Work out the count of lines in the entries below that include "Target", and write only that count.

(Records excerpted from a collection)

-- -- --

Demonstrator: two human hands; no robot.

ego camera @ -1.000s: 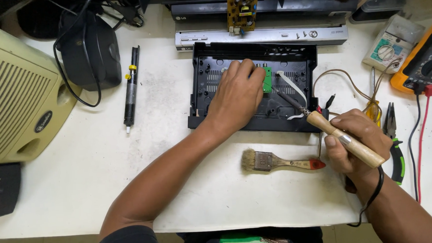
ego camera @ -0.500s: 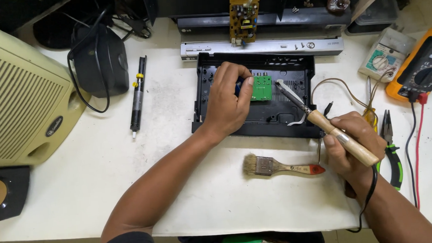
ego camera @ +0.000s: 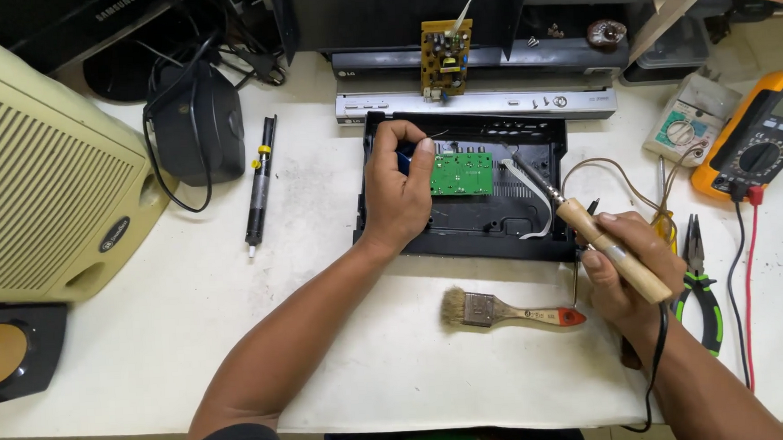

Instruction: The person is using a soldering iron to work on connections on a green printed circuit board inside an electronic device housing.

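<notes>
Two hands work over a white bench (ego camera: 192,329), and the nearest risks sit close to the wrists. The right hand (ego camera: 631,274) has its fingers closed around the wooden handle of a soldering iron (ego camera: 588,227), whose metal tip angles up and left toward the green circuit board (ego camera: 461,173). Its cord drops off the near edge of the bench beside the forearm, so a snag there could jerk the tip sideways. Just left of that hand lies a paintbrush (ego camera: 503,310), bristles pointing left; a hot tip lowered carelessly could singe it. Green-handled pliers (ego camera: 703,288) lie right of the wrist, near enough to be knocked.

Farther in, the left hand (ego camera: 399,193) steadies the board's left edge, its fingers curled and pinching it, inside an open black plastic case (ego camera: 463,230). Those fingertips sit near where the iron points, so a slip could burn skin or melt the case wall. Thin brown wires (ego camera: 617,177) loop beside the iron's shaft and might scorch.

Beyond, a black desoldering pump (ego camera: 258,182) lies left of the case, an orange multimeter (ego camera: 758,138) to the right, a beige speaker (ego camera: 41,176) at far left. The bench top is scuffed and crowded; equipment is stacked along the back.
</notes>
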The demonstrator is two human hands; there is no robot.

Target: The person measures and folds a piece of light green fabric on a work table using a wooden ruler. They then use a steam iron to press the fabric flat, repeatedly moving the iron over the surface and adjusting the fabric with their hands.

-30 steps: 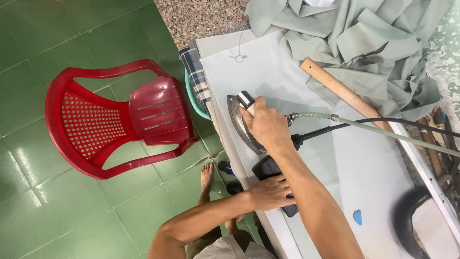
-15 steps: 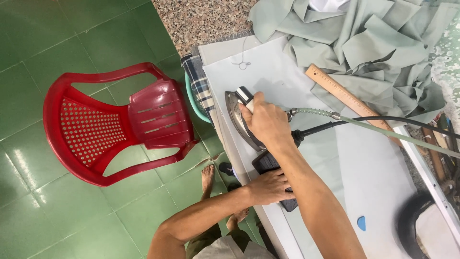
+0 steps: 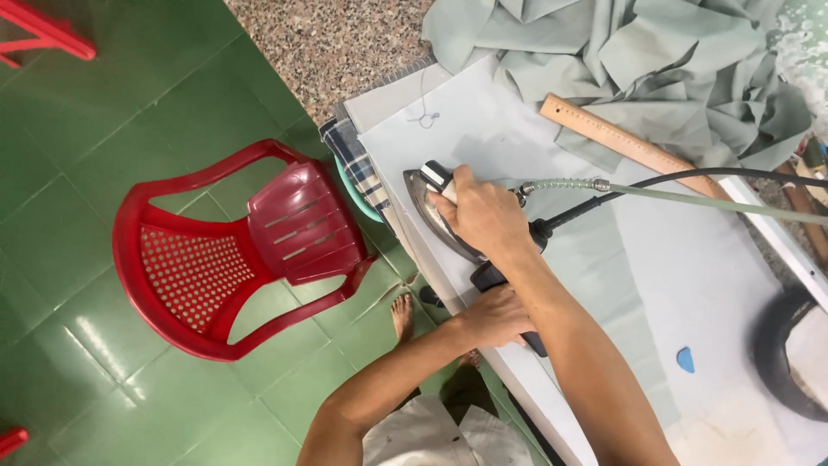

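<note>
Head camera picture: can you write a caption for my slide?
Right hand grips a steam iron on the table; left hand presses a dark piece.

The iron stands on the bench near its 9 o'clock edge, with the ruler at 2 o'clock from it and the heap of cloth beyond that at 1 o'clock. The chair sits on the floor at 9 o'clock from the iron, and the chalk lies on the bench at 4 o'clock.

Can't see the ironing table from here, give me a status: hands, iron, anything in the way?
Right hand gripping iron flat on table. Left hand pressing dark pad. Wooden ruler, cloth pile lie apart.
</note>
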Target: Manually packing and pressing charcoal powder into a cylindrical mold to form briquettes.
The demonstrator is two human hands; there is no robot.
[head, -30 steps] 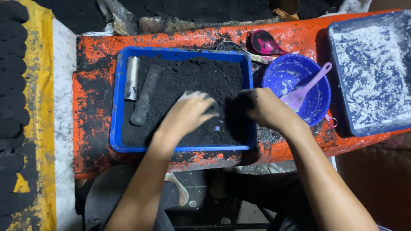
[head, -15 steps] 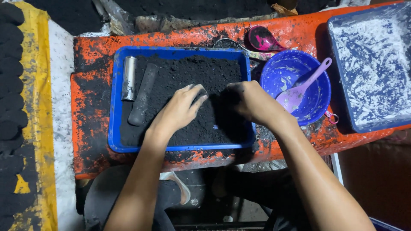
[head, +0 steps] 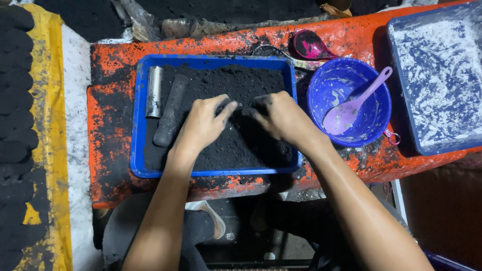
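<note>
Both hands, the left hand [head: 201, 125] and right hand [head: 281, 118], are lying loosely open, palms down, pressing into the black powder [head: 226, 85] filling the blue tray [head: 136, 120], and a hard shove risks spilling it over the rim.

The scene is lit by a hard, fairly bright light from above, while the edges fall off into dimness, darkest at the lower right. The black powder [head: 236, 90] swallows detail and shows almost no texture. Both hands cast soft shadows onto it, the right hand [head: 281, 118] darkening the blue tray [head: 138, 125] near its right rim. The forearms carry a shiny sheen. Focus is sharp at centre; the lower arms look slightly soft and stretched toward the frame's bottom.
</note>
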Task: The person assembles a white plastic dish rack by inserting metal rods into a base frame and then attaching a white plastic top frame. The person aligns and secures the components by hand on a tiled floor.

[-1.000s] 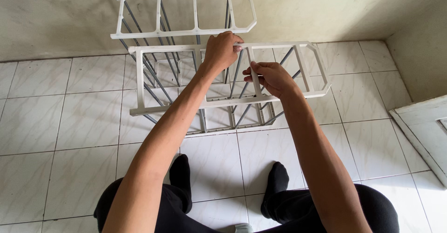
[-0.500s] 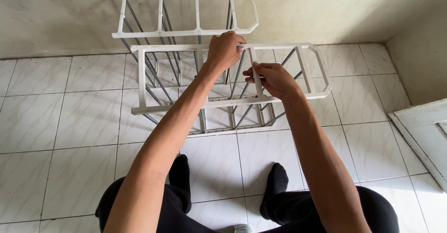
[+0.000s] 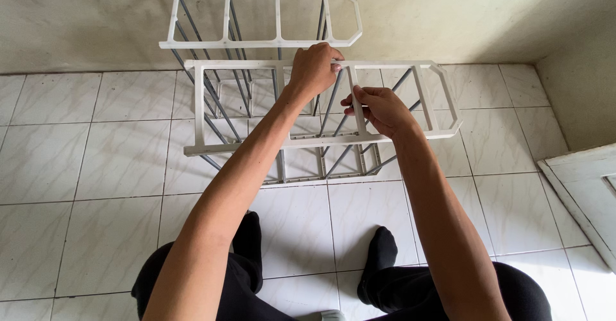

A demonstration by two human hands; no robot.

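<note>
The left hand (image 3: 314, 70) is grasping the far rail of the white rack frame (image 3: 205, 147) standing on the tiled floor (image 3: 83, 167). The right hand (image 3: 378, 109) is pinching a crossbar. A white board (image 3: 584, 186) is lying at right.

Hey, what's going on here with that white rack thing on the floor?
A person sits on the tiled floor handling a white rack with grey rods. The left hand grips the far edge of its top frame, and the right hand pinches a crossbar in that frame. A second white frame stands behind, by the wall.
</note>
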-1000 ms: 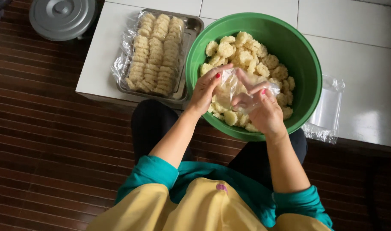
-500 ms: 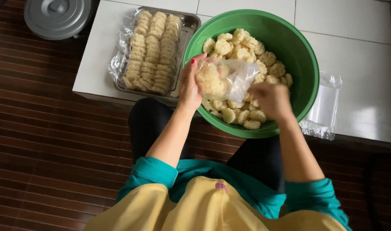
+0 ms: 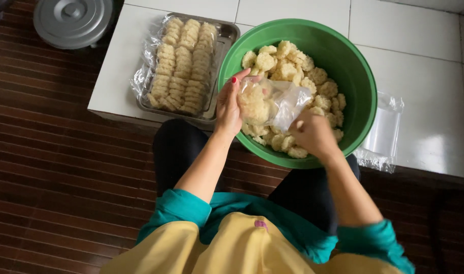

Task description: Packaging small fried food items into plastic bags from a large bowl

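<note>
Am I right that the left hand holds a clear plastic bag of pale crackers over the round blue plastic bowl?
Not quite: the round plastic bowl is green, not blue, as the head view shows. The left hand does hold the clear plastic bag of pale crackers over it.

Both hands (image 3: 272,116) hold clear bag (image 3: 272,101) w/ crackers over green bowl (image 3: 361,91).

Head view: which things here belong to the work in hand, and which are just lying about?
In use:
- left hand holding the clear plastic bag of pale round crackers
- right hand at the bag's mouth
- green round plastic basin of loose pale crackers

Lying about:
- metal tray of bagged cracker rows
- stack of empty clear bags
- grey round metal lid
</note>
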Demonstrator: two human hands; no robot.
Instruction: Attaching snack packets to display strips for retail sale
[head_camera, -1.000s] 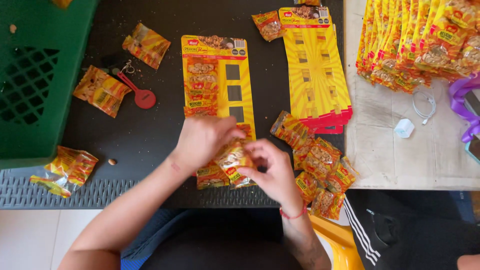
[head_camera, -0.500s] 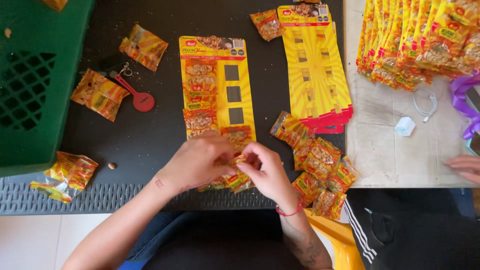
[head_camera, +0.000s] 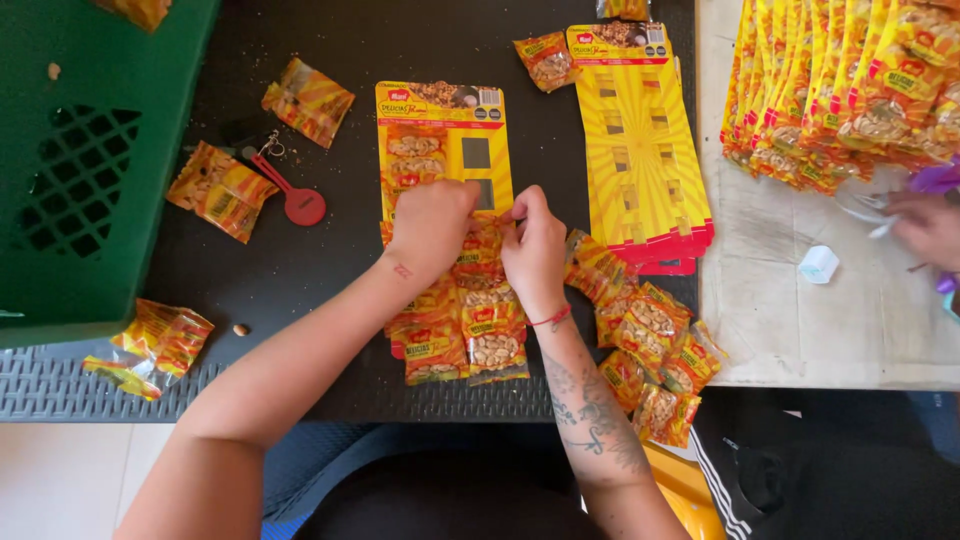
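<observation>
Nearest me, the lower rows of my yellow display card (head_camera: 445, 150) already carry peanut packets, the last filled packet (head_camera: 495, 352) hanging at the bottom edge. Just above them my left hand (head_camera: 432, 225) and right hand (head_camera: 533, 243) meet at the card's middle, fingertips pinched together on the top edge of a small snack packet (head_camera: 480, 250) that I am seating at a slot. I judge the trick is to hold the card flat with my left hand while the right feeds the packet's top straight, not skewed. The loose packet pile (head_camera: 640, 330) lies just right of my wrist; farther off, blank cards (head_camera: 640, 130) lie stacked.
</observation>
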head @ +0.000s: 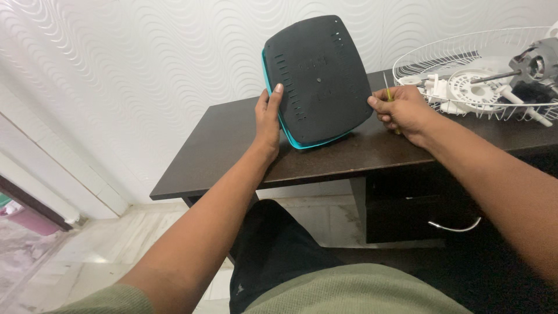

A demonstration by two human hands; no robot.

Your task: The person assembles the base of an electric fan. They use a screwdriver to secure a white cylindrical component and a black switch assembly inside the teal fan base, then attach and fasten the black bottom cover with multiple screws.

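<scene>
Hands of a seated person steady a rounded square panel of black plastic with a teal rim (318,78), which serves as the landmark here. It stands nearly upright on its lower edge on a dark brown wooden table (232,145), its slotted black back turned toward the camera, likely so that face can be reached.

At the panel's left edge, the left hand (268,119) wraps around the rim, fingers closed on it and thumb lying against the black surface, propping the panel so it does not tip.

At the panel's right edge, the right hand (401,110) is closed around a thin screwdriver with a yellow handle (388,90), whose shaft points upward beside the panel. The knuckles touch or nearly touch the rim; which one cannot be told.

Right of the panel, on the same table, lies a white wire fan guard (465,55) holding white plastic fan parts (474,87) and a grey motor (537,64).

Behind the panel rises a white wall with a wavy raised pattern (145,70). Below the panel, under the table, a dark drawer with a curved metal handle (455,227) shows.
</scene>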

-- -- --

• _Solution_
2